SetTimer() pitfalls

I have a windowless timer (no WM_TIMER) which fires a callback function only once when a given time period is elapsed. It is implemented as a SetTimer()/KillTimer(). Time periods are small enough: 100-300 milliseconds.

Is that cheap enough (I mean performance) to call SetTimer()/KillTimer() pair for every such short time interval?

What if I have 100 such timers whi开发者_运维百科ch periodically call SetTimer()/KillTimer()? How much Window timer objects may exist simultaneously in the system?

That is the question: Use a bunch of such timer objects and rely on good Windows implementation of timers, or create one Windows timer object that ticks every, say, 30 milliseconds, and subscribe all custom 100-300 milliseconds one-time timers to it.

Thanks

The problem with timer messages as you are trying to use them is that they are low priority messages. Actually they are fake messages. Timers are associated with an underlying kernel timer object - when the message loop detects the kernel timer is signalled it simply marks the current threads message queue with a flag indicating that the next call to GetMessage - WHEN THERE ARE NO OTHER MESSAGES TO PROCESS - should synthesise a WM_TIMER message just in time and return it.

With potentially lots of timer objects, its not at all obvious that the system will fairly signal timer messages for all the timers equally, and any system load can entirely prevent the generation of WM_TIMER messages for long periods of time.

If you are in control of the message loop, you could use maintain your own list of timer events (along with GetTickCount timestamps when they should occur) and MSGWaitForMultipleObject - instead of GetMessage to wait for messages. Use the dwTimeout parameter to provide the smallest interval - from now - until the next timer should be signalled. So it will return from waiting for messages each time you have a timer to process.

And/Or you could use waitable timers - either on a GUI thread with MSGWaitForMultipleObjects, or just on a worker thread, to access the lower level timing functionality directly.

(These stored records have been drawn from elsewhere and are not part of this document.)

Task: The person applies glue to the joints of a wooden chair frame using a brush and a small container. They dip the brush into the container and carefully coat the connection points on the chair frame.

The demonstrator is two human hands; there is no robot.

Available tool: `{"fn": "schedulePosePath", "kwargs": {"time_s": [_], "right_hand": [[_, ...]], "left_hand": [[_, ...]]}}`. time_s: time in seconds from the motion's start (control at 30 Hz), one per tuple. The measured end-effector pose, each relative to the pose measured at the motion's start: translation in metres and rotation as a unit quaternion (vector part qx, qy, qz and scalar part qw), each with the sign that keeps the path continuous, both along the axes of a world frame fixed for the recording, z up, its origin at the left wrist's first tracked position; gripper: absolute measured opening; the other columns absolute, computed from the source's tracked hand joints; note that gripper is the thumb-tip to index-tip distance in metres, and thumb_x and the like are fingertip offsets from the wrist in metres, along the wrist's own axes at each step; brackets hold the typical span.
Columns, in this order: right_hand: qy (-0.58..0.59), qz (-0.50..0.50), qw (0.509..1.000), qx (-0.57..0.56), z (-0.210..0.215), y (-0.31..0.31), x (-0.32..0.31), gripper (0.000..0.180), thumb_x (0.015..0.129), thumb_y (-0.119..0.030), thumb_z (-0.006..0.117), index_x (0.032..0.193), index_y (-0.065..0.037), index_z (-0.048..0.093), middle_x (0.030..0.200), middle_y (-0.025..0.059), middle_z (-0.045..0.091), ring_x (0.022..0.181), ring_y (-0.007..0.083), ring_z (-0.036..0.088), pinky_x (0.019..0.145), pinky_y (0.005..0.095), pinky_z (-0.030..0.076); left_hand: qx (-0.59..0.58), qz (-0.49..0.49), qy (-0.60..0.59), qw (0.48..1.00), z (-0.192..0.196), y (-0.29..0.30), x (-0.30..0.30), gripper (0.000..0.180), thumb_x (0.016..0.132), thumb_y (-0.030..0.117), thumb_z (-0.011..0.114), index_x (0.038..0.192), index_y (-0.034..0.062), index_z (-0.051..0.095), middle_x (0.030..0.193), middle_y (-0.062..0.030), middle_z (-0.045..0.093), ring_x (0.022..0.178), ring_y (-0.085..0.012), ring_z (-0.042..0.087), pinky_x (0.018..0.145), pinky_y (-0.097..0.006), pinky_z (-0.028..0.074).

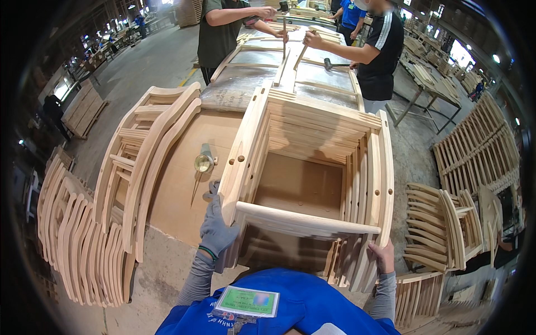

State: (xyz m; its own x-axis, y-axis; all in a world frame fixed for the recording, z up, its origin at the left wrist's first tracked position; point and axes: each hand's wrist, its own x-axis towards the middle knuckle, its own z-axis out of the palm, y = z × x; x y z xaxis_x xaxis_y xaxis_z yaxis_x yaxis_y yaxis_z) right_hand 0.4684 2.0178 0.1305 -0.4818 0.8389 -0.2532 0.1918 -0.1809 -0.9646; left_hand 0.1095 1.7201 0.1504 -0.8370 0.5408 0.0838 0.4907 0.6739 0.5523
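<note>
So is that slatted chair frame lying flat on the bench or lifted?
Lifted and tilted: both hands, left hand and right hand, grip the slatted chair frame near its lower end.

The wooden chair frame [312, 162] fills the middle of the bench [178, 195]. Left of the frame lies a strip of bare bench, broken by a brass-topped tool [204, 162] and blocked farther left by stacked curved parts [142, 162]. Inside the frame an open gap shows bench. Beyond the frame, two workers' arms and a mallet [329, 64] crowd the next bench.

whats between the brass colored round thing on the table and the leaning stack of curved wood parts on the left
In the head view, only bare brown tabletop lies between the brass-coloured round thing and the leaning stack of curved wood parts.
</note>
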Motion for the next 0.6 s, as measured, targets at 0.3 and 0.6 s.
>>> {"fn": "schedulePosePath", "kwargs": {"time_s": [0.3, 0.6], "right_hand": [[0.001, -0.01, 1.0, -0.001, 0.0089, -0.0014, -0.0042, 0.049, 0.072, -0.011, 0.073, 0.113, 0.002, 0.05, 0.093, 0.0069, 0.06, 0.077, 0.0132, 0.058, 0.067, 0.0257, 0.05], [-0.024, 0.016, 0.993, 0.115, 0.0013, 0.0022, -0.0026, 0.072, 0.076, -0.02, 0.071, 0.132, 0.005, 0.034, 0.124, 0.0157, 0.047, 0.111, 0.0221, 0.048, 0.093, 0.0319, 0.039]], "left_hand": [[0.0, -0.007, 0.0, 1.0, 0.0027, 0.0035, -0.0002, 0.088, 0.067, 0.023, 0.063, 0.139, -0.0023, 0.021, 0.131, -0.0264, 0.035, 0.119, -0.0401, 0.04, 0.099, -0.041, 0.036], [-0.001, 0.016, -0.032, 0.999, 0.007, 0.0013, 0.0029, 0.087, 0.07, 0.028, 0.063, 0.14, -0.0005, 0.02, 0.132, -0.0247, 0.036, 0.122, -0.0392, 0.039, 0.1, -0.042, 0.036]]}}
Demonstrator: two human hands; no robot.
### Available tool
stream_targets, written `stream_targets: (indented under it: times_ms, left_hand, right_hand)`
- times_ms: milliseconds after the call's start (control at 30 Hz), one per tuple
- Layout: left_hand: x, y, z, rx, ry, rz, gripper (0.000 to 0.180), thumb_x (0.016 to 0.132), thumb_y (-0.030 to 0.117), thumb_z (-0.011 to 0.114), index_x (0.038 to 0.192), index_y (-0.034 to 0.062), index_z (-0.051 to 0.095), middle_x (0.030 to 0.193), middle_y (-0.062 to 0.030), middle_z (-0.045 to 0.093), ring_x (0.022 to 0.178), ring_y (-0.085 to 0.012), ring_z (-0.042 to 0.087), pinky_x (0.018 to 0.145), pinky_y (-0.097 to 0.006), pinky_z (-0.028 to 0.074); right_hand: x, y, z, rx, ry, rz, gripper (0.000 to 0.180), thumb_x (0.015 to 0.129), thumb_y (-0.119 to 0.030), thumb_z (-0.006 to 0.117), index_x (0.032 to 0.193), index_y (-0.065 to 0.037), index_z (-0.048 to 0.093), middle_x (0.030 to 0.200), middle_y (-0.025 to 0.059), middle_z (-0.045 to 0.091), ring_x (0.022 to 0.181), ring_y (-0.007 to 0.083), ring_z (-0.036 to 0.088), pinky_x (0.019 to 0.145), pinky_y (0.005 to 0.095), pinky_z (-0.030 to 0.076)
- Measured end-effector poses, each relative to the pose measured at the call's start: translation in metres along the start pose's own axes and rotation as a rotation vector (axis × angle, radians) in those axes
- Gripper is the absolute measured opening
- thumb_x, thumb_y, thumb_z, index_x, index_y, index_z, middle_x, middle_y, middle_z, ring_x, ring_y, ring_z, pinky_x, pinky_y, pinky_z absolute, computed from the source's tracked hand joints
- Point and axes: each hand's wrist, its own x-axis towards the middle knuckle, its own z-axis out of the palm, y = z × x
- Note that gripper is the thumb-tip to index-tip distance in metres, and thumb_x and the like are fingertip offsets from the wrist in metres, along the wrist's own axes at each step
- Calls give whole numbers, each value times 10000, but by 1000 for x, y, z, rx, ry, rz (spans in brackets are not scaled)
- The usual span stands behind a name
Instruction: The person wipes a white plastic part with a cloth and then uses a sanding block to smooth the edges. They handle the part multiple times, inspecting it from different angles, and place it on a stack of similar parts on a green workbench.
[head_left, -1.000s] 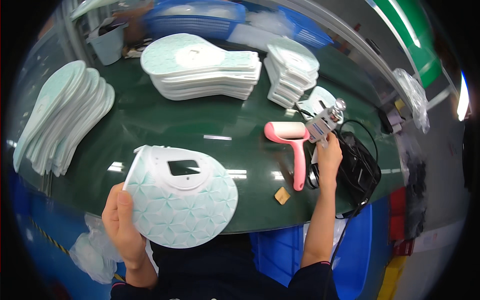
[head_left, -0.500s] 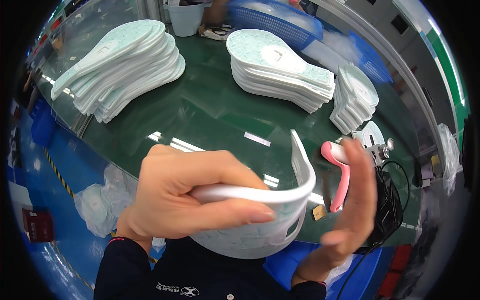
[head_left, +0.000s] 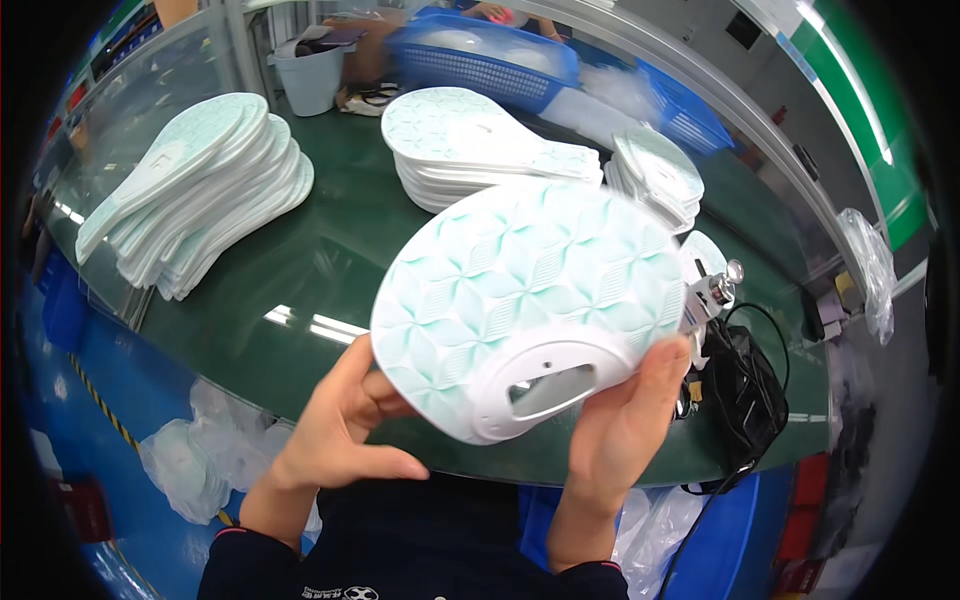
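Note:
A white plastic panel (head_left: 520, 270) with a mint-green petal pattern is held up over the green table, its patterned face toward me. Its lower part carries a plain white area with an oblong cut-out and a small hole. My right hand (head_left: 625, 420) grips the panel's lower right edge, thumb on the front and fingers behind. At the lower left edge is my left hand (head_left: 350, 425), thumb stretched away from the panel. Its other fingers are bent behind the rim, partly hidden, and I cannot tell whether they touch it.
Stacks of similar paddle-shaped panels stand at the left (head_left: 200, 200), the back middle (head_left: 450, 130) and the back right (head_left: 655, 175). Blue baskets (head_left: 480, 65) and a pale bucket (head_left: 308, 80) stand behind. A black bag (head_left: 745, 390) with a cable lies at right, beside a metal fitting (head_left: 715, 290).
The panel has turned from edge-on to face me. My right hand has come in and taken hold of it, while my left thumb has let go. The panel now covers the pink-and-white tool.

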Motion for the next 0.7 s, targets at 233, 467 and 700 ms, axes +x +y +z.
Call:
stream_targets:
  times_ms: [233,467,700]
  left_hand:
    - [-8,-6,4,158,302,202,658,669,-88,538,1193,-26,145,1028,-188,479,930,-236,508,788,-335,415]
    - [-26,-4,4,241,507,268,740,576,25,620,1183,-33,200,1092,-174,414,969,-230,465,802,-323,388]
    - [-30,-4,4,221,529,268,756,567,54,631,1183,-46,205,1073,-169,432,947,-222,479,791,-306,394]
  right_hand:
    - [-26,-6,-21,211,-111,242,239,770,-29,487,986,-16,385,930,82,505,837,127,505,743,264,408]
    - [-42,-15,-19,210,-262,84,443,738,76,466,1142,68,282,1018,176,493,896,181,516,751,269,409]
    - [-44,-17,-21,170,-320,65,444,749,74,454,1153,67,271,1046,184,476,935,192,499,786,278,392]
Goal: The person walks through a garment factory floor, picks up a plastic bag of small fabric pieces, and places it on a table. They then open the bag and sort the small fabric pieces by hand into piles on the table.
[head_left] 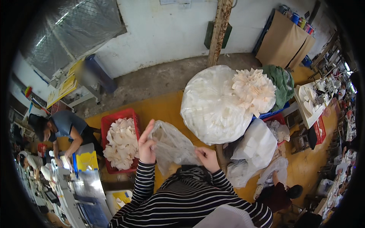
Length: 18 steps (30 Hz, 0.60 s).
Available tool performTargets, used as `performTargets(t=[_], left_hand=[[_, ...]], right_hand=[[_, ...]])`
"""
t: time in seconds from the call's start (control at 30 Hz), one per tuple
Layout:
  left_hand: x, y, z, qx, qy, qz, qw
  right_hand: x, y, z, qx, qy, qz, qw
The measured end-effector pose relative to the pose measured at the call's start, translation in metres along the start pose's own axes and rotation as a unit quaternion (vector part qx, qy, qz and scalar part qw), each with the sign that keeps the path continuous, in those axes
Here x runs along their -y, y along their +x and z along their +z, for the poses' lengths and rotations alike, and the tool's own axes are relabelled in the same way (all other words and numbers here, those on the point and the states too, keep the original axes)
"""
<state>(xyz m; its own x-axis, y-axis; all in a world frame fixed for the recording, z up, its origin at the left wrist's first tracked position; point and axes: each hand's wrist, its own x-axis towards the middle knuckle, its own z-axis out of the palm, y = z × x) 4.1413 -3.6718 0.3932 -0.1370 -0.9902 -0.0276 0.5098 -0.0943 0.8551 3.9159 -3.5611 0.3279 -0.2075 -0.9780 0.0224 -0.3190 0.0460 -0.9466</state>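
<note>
A clear, crinkled plastic bag (173, 142) is stretched between my two hands in front of my body. My left hand (146, 147) grips its left edge, with one or more fingers pointing up and the others bent at the bag. On the other side, my right hand (208, 159) is closed in a pinch on the bag's right edge. Nothing inside the bag can be made out. Beside my left hand stands a red basket (105, 161) heaped with cream-coloured cut pieces (121, 142).
A huge stuffed plastic sack (209, 104) and a bundle of pale pieces (254, 89) stand ahead right. White bags (255, 146) lie near my right arm. One person (70, 127) works at a table on the left; another (275, 195) is low at the right. A wooden post (219, 34) rises ahead.
</note>
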Motion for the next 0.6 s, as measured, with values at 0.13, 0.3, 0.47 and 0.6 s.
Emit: performTargets(t=[0.13, 0.3, 0.47, 0.6], left_hand=[[-0.016, 0.109, -0.001, 0.075, 0.007, 0.016, 0.997], [-0.025, 0.249, 0.004, 0.141, 0.084, 0.022, 0.986], [0.002, 0.401, 0.000, 0.153, 0.151, -0.058, 0.975], [0.018, 0.513, 0.033, 0.260, 0.117, -0.190, 0.939]], right_hand=[[0.001, 0.123, 0.019, -0.048, 0.030, -0.005, 0.998], [0.020, 0.275, 0.029, -0.101, 0.082, 0.012, 0.991], [0.001, 0.400, 0.040, -0.177, 0.099, 0.040, 0.978], [-0.002, 0.458, 0.047, -0.276, 0.078, 0.151, 0.946]])
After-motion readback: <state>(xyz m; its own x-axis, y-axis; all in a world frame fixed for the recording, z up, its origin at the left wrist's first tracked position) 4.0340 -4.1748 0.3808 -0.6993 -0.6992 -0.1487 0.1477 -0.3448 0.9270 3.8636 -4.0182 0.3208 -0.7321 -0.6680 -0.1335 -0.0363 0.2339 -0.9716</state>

The biggest SetTimer() pitfall is that actually it is USER object (despite the fact it's not listed in MSDN USER objects list) hence it falls under Windows USER objects limitation - by default max 10000 objects per process, max 65535 objects per session (all running processes).

This can be easily proven by simple test - just call SetTimer() (parameters don't care, both windowed and windowless act the same way) and see USER objects count increased in Task Manager.

Also see ReactOS ntuser.h source and this article. Both of them state that TYPE_TIMER is one of USER handle types.

So beware - creating a bunch of timers could exhaust your system resources and make your process crash or even entire system unresponsive.

Here are the details that I feel you're actually after while asking this question:

SetTimer() will first scan the non-kernel timer list (doubly linked list) to see if the timer ID already exists. If the timer exists, it will simply be reset. If not, an HMAllocObject call occurs and creates space for the structure. The timer struct will then be populated and linked to the head of the list.

This will be the total overhead for creating each your 100 timers. That's exactly what the routine does, save for checking against the min and max dwElapsed parameters.

As far as timer expiration goes, the timer list is scanned at (approximately) the duration of the smallest timer duration seen during the last timer list scan. (Actually, what really happens is -- a kernel timer is set to the duration of the smallest user timer found, and this kernel timer wakes up the thread that does the checking for user timer expirations and wakes the respective threads via setting a flag in their message queue status.)

For each timer in the list, the current delta between the last time (in ms) the timer list was scanned and the current time (in ms) is decremented from each timer in the list. When one is due (<= 0 remaining), it's flagged as "ready" in its own struct and and a pointer to the thread info is read from the timer struct and used to wake the respective thread by setting the thread's QS_TIMER flag. It then increments your message queue's CurrentTimersReady counter. That's all timer expiration does. No actual messages are posted.

When your main message pump calls GetMessage(), when no other messages are available, GetMessage() checks for QS_TIMER in your thread's wake bits, and if set -- generates a WM_TIMER message by scanning the full user timer list for the smallest timer in the list flagged READY and that is associated with your thread id. It then decrements your thread CurrentTimersReady count, and if 0, clears the timer wake bit. Your next call to GetMessage() will cause the same thing to occur until all timers are exhausted.

One shot timers stay instantiated. When they expire, they're flagged as WAITING. The next call to SetTimer() with the same timer ID will simply update and re-activate the original. Both one shot and periodic timers reset themselves and only die with KillTimer or when your thread or window are destroyed.

The Windows implementation is very basic, and I think it'd be trivial for you to write a more performant implementation.